When does it make sense to buy Options?

There are only two reasons that I consider looking at options:

  1. Income Generation
  2. Purchasing stocks (that I already want) at a lower price than the current market price

Basically, either for additional income or for bargain shopping. And, as it turns out, neither of these reasons are good enough when the market is clearly bullish.

Income Generation

In a bull market (of the kind that we are currently in – summer of 2011), it does not make sense to use options for income generation. The reason is simple. You will get much higher returns simply finding (somewhat beaten up) stocks and watching them appreciate (as they will in a normal bull market). The returns on a good stock in a bull market trump any gains that options can possibly provide. In addition, you have the luxury of owning the underlying asset at all times.

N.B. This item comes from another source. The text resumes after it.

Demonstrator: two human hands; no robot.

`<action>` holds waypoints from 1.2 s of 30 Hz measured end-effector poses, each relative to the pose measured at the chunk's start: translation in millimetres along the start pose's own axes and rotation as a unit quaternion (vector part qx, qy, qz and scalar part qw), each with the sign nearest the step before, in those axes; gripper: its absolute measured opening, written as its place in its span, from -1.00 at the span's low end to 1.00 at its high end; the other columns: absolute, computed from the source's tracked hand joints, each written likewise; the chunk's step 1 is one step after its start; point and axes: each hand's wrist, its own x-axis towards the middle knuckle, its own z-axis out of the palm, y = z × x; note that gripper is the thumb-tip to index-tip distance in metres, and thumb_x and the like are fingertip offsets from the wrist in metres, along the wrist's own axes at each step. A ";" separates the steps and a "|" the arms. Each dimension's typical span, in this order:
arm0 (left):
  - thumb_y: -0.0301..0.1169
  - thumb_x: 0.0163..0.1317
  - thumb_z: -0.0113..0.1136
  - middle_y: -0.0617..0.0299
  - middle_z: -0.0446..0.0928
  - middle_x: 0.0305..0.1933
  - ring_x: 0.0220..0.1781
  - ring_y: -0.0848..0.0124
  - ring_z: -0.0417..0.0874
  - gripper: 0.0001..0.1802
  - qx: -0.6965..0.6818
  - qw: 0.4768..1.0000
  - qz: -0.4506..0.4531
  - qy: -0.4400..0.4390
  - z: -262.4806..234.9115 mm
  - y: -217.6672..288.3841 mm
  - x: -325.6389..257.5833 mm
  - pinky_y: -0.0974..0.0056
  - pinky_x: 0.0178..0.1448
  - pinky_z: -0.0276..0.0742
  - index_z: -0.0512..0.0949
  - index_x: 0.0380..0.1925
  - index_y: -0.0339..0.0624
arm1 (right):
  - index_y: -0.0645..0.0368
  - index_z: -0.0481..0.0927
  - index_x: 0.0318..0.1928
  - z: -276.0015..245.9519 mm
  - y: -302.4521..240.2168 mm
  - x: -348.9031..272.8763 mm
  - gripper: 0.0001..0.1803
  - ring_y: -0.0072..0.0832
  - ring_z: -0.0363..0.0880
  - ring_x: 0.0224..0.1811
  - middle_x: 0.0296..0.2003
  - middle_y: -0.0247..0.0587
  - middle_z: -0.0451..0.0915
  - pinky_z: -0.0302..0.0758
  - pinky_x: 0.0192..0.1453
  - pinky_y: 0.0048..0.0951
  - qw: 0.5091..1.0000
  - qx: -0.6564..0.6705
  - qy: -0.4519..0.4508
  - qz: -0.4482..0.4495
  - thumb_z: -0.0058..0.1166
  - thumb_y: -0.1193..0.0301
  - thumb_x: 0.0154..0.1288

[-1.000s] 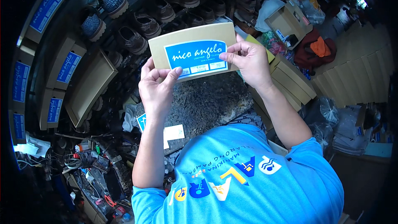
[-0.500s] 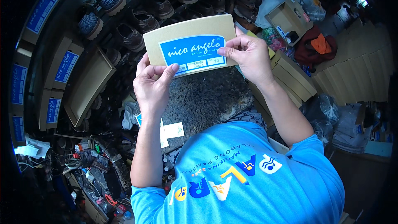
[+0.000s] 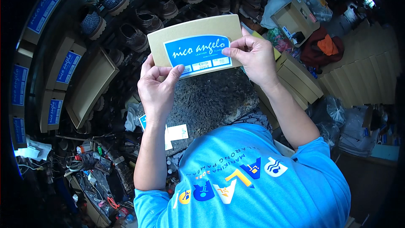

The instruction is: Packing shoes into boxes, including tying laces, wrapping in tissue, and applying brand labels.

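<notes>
Both hands hold a brown cardboard shoebox (image 3: 158, 42) up in front of me, its end panel facing me. A blue label (image 3: 198, 44) with white lettering and small white fields sits on that panel. My left hand (image 3: 158, 82) grips the lower left corner, its thumb on the label's lower left edge. My right hand (image 3: 255, 57) is closed round the right end, thumb pressed on the label's right side. The fingers behind the box are partly hidden. Below it lies a dark, rough work surface (image 3: 211, 101), with white paper slips (image 3: 177, 132) beside my left forearm.
Shoes (image 3: 135, 37) stand on racks at the back. Labelled shoeboxes (image 3: 67, 65) and an open box part (image 3: 90, 88) are at left. Tools and cables (image 3: 101, 164) clutter the lower left. More cardboard boxes (image 3: 297, 78), an open box (image 3: 297, 21) and plastic bags (image 3: 335, 112) lie at right.
The shoebox and my left hand have shifted very slightly to the right. Both hands keep the same grip on the box.
</notes>
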 end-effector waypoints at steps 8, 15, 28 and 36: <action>-0.43 0.10 0.55 -0.19 0.41 0.39 0.38 0.11 0.53 -0.79 -0.015 1.000 0.021 0.017 5.3 3.7 -0.5 0.20 0.35 0.47 0.70 -0.49 -0.34 | 0.27 0.73 -0.25 6.3 15.4 -1.8 -0.70 -0.49 0.76 -0.31 -0.14 -0.03 0.76 0.68 -0.08 -0.45 0.995 -0.029 0.057 -0.081 0.52 0.36 0.08; -0.47 0.12 0.55 -0.12 0.43 0.37 0.27 0.29 0.58 -0.81 -0.103 0.993 0.061 -0.019 -8.2 -1.9 4.2 0.31 0.14 0.59 0.69 -0.46 -0.34 | 0.27 0.51 0.25 -18.2 6.0 47.6 -0.25 -0.41 0.65 0.03 -0.06 -0.12 0.68 0.52 0.21 -0.32 0.979 0.018 -0.005 -0.202 0.17 -0.14 0.38; 0.34 0.30 0.02 -0.36 -0.05 0.61 0.68 -0.20 -0.17 0.16 0.288 0.913 0.280 -0.068 40.7 8.2 -14.3 -0.42 0.56 -0.59 0.01 0.50 -0.50 | 0.29 0.46 0.12 33.2 -44.9 45.5 -0.75 -0.72 0.62 -0.32 -0.35 -0.19 0.72 0.50 -0.21 -0.65 0.953 0.245 0.032 -0.175 0.05 0.46 0.53; 0.54 0.24 -0.28 -0.29 -0.15 0.65 0.69 -0.19 -0.26 0.26 0.206 0.945 0.224 -0.118 36.7 24.1 6.5 -0.30 0.62 -0.48 -0.04 0.53 -0.42 | 0.28 0.39 0.11 36.1 -38.7 26.9 -0.76 -0.71 0.60 -0.34 -0.33 -0.16 0.71 0.48 -0.24 -0.65 0.957 0.247 -0.021 -0.150 0.02 0.51 0.52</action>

Purchasing stocks (that I already want) at a lower price than the current market price

Again, while writing PUTs is a good way to purchase stocks at a lower price (than the current market price), it also suffers from two disadvantages in a bull market

  1. You may not get the underlying stock – since the price may stay steady or move up – never reaching the strike price
  2. You WILL tie up the money in the written PUT – since you are obligated to buy the stock if the price reaches the strike price. This means that your account will need to have the additional cash balance to make the purchase for the entire duration of the option (till expiration). This ties up the money that could be well used to purchase other rising stocks in the bull market.

Summary

In a market that is flat or declining (bearish), options provide a way to generate income without buying risky stocks (risky because the market sentiment is bearish and/or the market is staying flat). In such a market condition, it may make sense to buy/write options to generate income – or even to buy your favorite stocks at bargain prices. However, in a clearly bullish market (such as the one we currently have in the summer of 2011), none of these reasons are strong enough to outweigh the basic bull ride that a half-decent stock can give you.